SUMMARY OF THE INVENTION

The present invention comprises a method for treating grain for use in livestock rations. In accordance with the method, the grain is contacted with a non-protein nitrogen and a liquid carrier at ambient temperature prior to mixing the grain with non-grain ration ingredients to form the ration. In another aspect, the present invention comprises a method for treating grain to improve digestibility. The grain is contacted with an effective amount of a non-protein nitrogen and a liquid carrier for a time sufficient to improve significantly the grain digestibility. In a further aspect, the present invention comprises a composition consisting essentially of a non heat-treated grain, a non-protein nitrogen, and a liquid carrier, and a livestock ration comprising such a composition.

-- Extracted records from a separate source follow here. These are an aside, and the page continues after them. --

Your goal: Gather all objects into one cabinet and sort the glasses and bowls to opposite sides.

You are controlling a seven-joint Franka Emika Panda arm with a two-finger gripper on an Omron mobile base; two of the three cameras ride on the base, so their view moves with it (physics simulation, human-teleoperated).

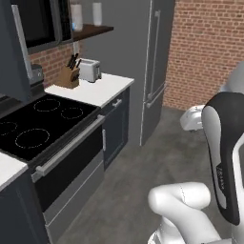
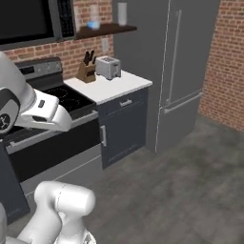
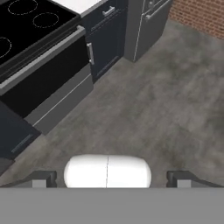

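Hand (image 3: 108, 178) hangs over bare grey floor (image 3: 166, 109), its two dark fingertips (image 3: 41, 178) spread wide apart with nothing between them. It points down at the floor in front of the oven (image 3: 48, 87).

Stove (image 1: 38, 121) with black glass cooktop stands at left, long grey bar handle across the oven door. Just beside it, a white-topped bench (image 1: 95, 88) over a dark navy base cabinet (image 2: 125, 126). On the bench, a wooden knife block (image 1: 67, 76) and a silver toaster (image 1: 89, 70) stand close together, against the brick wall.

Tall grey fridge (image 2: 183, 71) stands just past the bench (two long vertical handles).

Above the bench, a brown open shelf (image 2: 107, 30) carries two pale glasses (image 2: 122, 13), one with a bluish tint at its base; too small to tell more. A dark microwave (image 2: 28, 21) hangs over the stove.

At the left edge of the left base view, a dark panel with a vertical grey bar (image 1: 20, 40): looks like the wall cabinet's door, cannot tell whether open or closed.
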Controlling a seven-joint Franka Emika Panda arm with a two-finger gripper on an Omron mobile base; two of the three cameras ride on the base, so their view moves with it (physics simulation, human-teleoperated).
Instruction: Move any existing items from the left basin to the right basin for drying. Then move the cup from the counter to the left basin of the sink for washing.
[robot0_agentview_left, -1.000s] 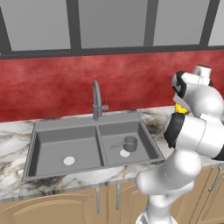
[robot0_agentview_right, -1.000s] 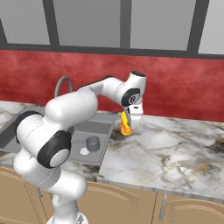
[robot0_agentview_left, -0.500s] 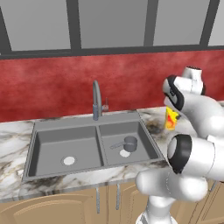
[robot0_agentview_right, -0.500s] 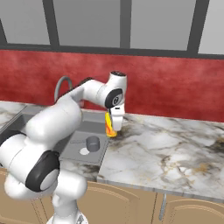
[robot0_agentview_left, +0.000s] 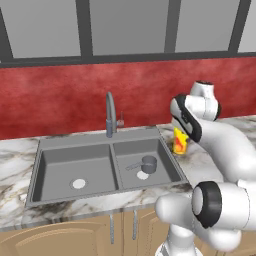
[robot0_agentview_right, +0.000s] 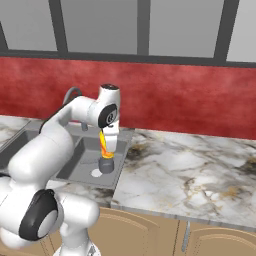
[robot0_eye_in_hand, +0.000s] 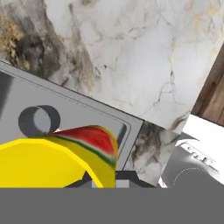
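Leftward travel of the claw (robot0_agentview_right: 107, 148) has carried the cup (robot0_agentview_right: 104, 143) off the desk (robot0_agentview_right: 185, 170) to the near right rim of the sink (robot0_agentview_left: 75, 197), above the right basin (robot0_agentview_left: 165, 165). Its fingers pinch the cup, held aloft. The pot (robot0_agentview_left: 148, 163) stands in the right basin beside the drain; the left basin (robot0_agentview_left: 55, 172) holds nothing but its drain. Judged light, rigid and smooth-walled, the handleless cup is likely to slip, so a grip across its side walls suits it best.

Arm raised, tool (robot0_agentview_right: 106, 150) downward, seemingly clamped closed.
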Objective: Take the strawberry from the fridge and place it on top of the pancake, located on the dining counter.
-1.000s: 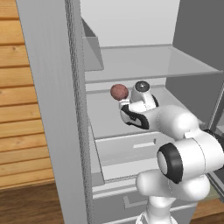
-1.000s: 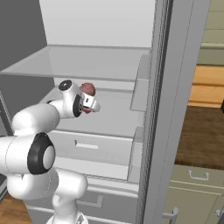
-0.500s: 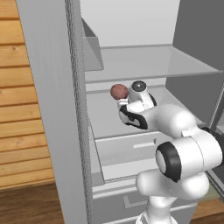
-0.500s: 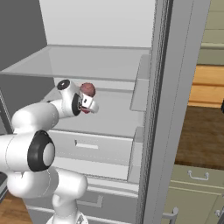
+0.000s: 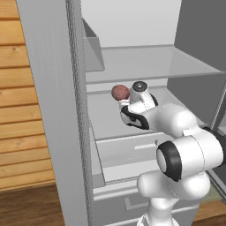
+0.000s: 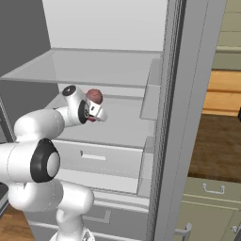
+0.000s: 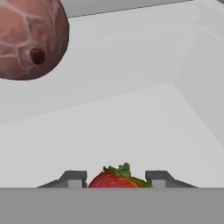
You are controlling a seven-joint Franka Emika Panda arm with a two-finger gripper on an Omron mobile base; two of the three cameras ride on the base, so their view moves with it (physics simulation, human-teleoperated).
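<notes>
The strawberry [image 7: 118, 178], bright red with a green top, lies on the white shelf [image 7: 131, 109] of the open fridge [image 5: 53, 110]. It sits right between my fingertips [image 7: 75, 177], which press in on its two sides. My gripper [image 7: 116, 177] is shut on the strawberry. From the base views the hand [image 5: 125, 105] reaches onto the middle shelf, just below and in front of a dull pinkish-brown ball [image 5: 119, 92]. The pancake and the dining counter are out of view.
The pinkish-brown ball [image 7: 26, 35] rests on the same shelf, close to the hand on its upper left. A clear shelf [image 6: 94, 66] spans above the arm and a drawer [image 6: 99, 157] lies below. The fridge door [image 6: 188, 94] with bins stands at the right.
The fingers have closed in from wide open onto the strawberry. The hand has edged slightly further onto the shelf beside the ball.
</notes>
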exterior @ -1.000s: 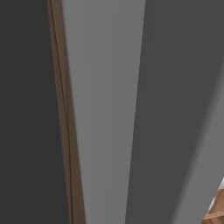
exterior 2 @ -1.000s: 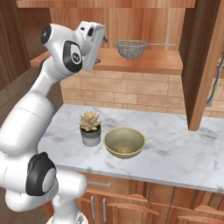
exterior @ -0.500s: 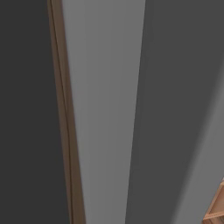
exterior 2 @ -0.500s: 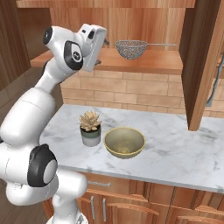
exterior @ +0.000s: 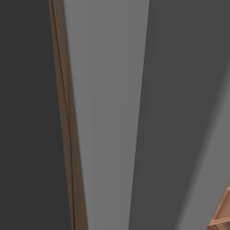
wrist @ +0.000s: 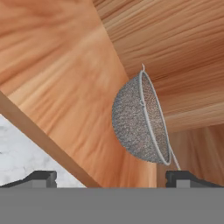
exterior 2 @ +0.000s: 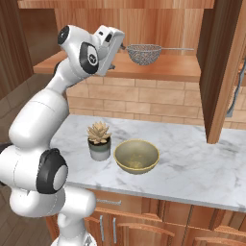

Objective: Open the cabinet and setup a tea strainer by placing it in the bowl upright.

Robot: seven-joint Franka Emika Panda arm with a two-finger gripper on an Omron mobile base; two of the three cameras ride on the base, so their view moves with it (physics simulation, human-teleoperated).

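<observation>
The cabinet (exterior 2: 144, 29) stands open, its door (exterior 2: 218, 72) swung out to the right. On its wooden shelf (exterior 2: 158, 69) rests the tea strainer (exterior 2: 144, 53), a round metal mesh basket with a thin wire handle running right. My gripper (exterior 2: 120, 45) hovers just left of the mesh, at shelf height, open with nothing between its fingers. In the hand view the tea strainer (wrist: 140, 120) hangs straight ahead, above the spread fingertips (wrist: 41, 177). The yellow-green bowl (exterior 2: 137, 156) sits empty on the marble counter (exterior 2: 192, 168) below.
A small potted succulent (exterior 2: 99, 141) stands just left of the bowl. A brick backsplash (exterior 2: 144, 103) runs behind the counter. A flat grey panel with a brown edge (exterior: 67, 134) stands close in front of the left base view.
My arm has swung right along the shelf, bringing the open gripper closer to the strainer. The strainer, bowl and plant have not moved.
</observation>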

DETAILED DESCRIPTION OF THE PREFERRED EMBODIMENT

In accordance with the present invention, there is provided a heat-free chemical process for treating cereal grain for use in livestock rations, ethanol production and in other applications where improved digestibility is desired. As used herein “livestock” means cattle, sheep, goats, pigs and other animals that are bred for supplying meat or dairy products. The livestock ration of the present invention is intended primarily for ruminant animals, but these methods and compositions may have other applications.

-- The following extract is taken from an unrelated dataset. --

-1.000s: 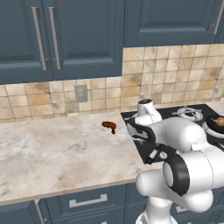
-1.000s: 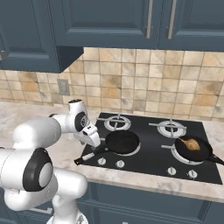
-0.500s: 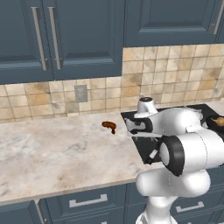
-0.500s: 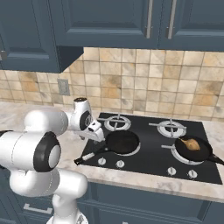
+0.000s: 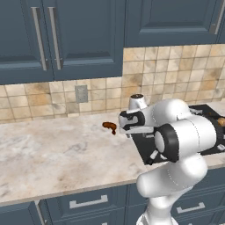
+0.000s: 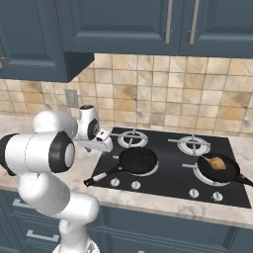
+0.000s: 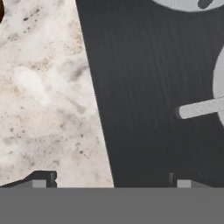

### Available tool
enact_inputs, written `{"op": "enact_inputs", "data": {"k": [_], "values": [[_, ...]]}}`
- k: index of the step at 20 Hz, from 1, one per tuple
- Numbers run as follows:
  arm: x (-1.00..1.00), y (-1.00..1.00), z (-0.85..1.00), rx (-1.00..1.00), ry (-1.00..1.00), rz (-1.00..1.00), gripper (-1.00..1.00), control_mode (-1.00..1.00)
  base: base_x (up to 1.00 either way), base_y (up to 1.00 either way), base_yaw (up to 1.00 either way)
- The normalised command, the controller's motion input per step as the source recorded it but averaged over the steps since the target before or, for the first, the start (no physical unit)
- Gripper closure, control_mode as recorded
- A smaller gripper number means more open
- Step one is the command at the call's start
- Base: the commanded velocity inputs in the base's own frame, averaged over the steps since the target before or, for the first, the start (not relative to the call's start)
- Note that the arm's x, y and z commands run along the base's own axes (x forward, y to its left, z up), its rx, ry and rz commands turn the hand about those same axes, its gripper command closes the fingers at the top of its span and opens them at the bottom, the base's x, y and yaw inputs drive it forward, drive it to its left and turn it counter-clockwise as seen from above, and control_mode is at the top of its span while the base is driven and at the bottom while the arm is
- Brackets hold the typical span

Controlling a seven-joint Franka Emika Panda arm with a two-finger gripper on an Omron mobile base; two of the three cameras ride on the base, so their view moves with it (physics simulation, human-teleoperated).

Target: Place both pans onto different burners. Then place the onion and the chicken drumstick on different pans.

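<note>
My gripper (image 5: 128,132) (image 6: 105,146) (image 7: 111,183) hovers open and empty over the left edge of the black cooktop (image 7: 144,87). The chicken drumstick (image 5: 110,127) lies on the marble counter just left of the hand; a sliver of the drumstick (image 7: 1,11) shows at the hand view's top left corner. One pan (image 6: 138,160) sits empty on the front left burner, its handle pointing toward the front left. The other pan (image 6: 220,169) rests on the front right burner with the onion (image 6: 215,162) (image 5: 221,121) inside.
Two back burners (image 6: 133,139) (image 6: 193,145) carry nothing. The marble counter (image 5: 57,154) stretches left of the cooktop, with a tiled wall and an outlet (image 5: 81,93) behind. Knobs (image 6: 136,185) line the cooktop's front edge. Dark cabinets hang overhead.
The arm has swung left, carrying the hand from over the cooktop toward its left edge and nearer the drumstick. The gripper stayed open. Pans, onion and drumstick have not moved.
</note>
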Motion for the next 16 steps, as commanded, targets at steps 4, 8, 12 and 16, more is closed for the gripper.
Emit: {"op": "enact_inputs", "data": {"k": [4, 8, 12, 16], "values": [[0.19, 0.27, 0.00, 0.00, 0.02, 0.05, -1.00, -1.00, 0.00, 0.00, 0.00], [0.23, 0.27, 0.00, 0.00, 0.02, 0.04, -1.00, -1.00, 0.00, 0.00, 0.00], [0.29, 0.26, 0.00, 0.00, 0.01, 0.04, -1.00, -1.00, 0.00, 0.00, 0.00], [0.34, 0.27, 0.00, 0.00, 0.00, 0.04, -1.00, -1.00, 0.00, 0.00, 0.00]]}}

“Ration” refers to a composite comprising cereal grain as the carbohydrate energy source and other ration ingredients to form a livestock diet. As used herein, “non-grain ration ingredients” means any non-grain ingredient typically included in a livestock ration, including roughage, supplements, and liquid. Roughage usually is alfalfa or hay or an ensiled plant (silage). The liquid may be a combination of fat and molasses. The supplements typically include protein additives, vitamins, minerals and sometimes drugs. Roughage usually is alfalfa or hay or an ensiled plant (silage). The liquid may be a combination of fat and molasses. The supplements typically include protein additives, vitamins, minerals and sometimes drugs. Urea or other non-protein nitrogen compounds (“NPN”) commonly are used as crude protein supplements (nitrogen source) in livestock rations.

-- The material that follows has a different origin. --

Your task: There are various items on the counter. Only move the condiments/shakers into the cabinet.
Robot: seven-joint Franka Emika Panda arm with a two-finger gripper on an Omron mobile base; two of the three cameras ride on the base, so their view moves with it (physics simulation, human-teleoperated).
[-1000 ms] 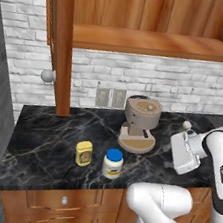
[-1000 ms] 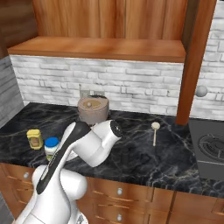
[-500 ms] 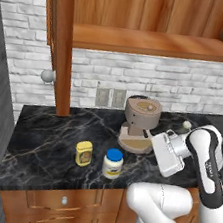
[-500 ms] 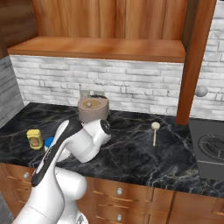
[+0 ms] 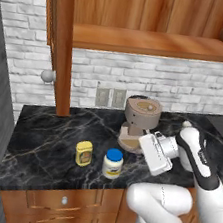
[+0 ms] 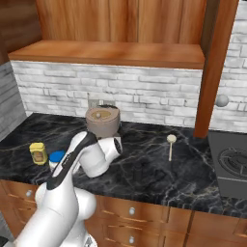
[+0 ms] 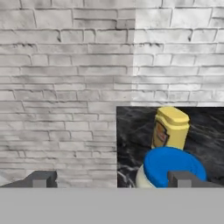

Cereal grains are the most common source of carbohydrates in rations for livestock and are used as the carbohydrate source in the formation processes used in ethanol production. As used herein, “grain” means the unhusked or threshed seed of one of the cereal plants, including but not limited to barley, milo (sorghum), rye, oats, wheat, rice, millet, maize (corn), and mixtures thereof. The present invention is directed to improving the digestibility of the grains used in these applications, which in turn increases the feed utilization efficiency (“FUE”), while minimizing the processing costs by avoiding the use of heat.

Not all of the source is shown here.